AIM OF THE EXERCISE: Number of lines with "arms" in the data: give that figure by itself.

THE INPUT:
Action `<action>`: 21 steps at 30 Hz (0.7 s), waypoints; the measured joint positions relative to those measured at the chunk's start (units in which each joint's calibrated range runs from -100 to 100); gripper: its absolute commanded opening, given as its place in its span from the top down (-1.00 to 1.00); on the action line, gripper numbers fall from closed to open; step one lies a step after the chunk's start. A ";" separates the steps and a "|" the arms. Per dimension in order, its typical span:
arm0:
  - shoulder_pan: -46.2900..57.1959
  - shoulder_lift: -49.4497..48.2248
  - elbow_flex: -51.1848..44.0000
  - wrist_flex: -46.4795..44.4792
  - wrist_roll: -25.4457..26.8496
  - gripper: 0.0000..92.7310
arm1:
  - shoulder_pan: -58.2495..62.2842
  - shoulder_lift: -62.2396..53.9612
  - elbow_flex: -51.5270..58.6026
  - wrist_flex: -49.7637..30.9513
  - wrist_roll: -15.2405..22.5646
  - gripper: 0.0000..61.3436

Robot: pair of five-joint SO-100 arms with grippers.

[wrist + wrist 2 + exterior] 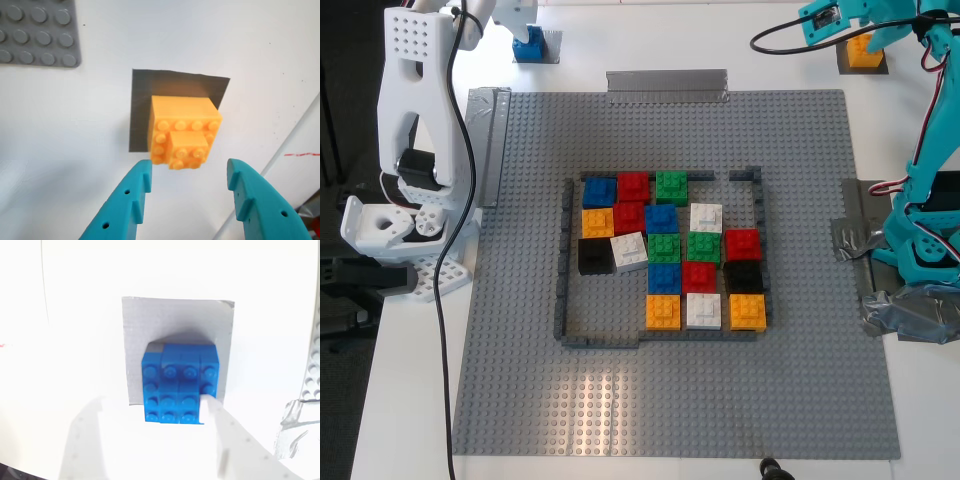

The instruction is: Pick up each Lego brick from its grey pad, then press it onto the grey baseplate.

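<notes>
The orange brick [182, 137] sits on its dark-grey pad [142, 100], just beyond the teal fingertips of my first gripper [189, 172], which is open and empty. In the exterior view this brick [863, 50] is at the far right under the teal arm's gripper [850, 25]. The blue brick [177, 385] sits on its grey pad [175, 320]. My second gripper [155, 407], white and overexposed, is open above it, with one finger [215, 415] over the brick's corner. In the exterior view the blue brick [528, 45] is at the far left under the white gripper [515, 12]. The grey baseplate [800, 350] fills the middle.
A thin dark-grey frame [563, 260] on the baseplate holds several red, green, blue, orange, white and black bricks. Silvery tape strips [665, 82] hold the plate's edges. The white arm's base [405, 230] stands at the exterior view's left, the teal base [925, 240] at its right. A black cable [445, 300] hangs down.
</notes>
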 measured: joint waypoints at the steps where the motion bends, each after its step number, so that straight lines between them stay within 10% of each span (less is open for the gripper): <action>1: 0.15 0.00 0.00 -0.70 0.00 0.63 | 0.00 0.00 0.00 0.00 0.00 0.27; 21: 1.11 0.17 2.93 -3.57 0.05 0.64 | -0.18 0.43 -0.77 0.00 0.20 0.75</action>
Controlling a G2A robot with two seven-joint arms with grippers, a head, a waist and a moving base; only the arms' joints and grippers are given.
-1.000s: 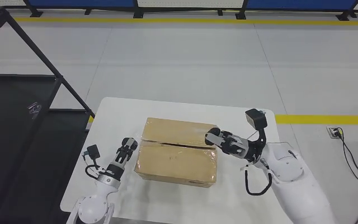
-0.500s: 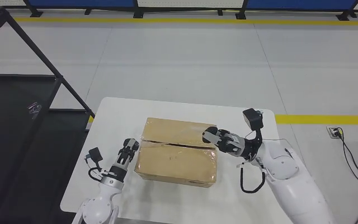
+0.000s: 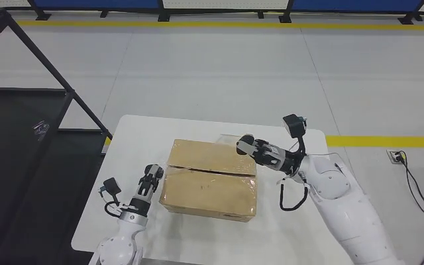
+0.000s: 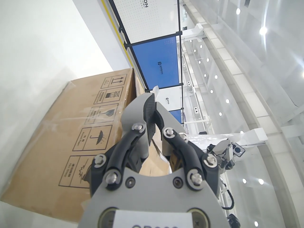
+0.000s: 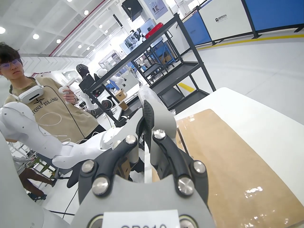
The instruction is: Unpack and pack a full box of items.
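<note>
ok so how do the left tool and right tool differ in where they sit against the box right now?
1. The left tool sits at the left end of the box; the right tool is at its far right corner.
2. The left tool faces the printed end wall, beside the box; the right tool looks to be over the taped top.
Shared: both tools are shut and close to the closed box.
</note>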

ANSWER TO THIS EXERCISE: 3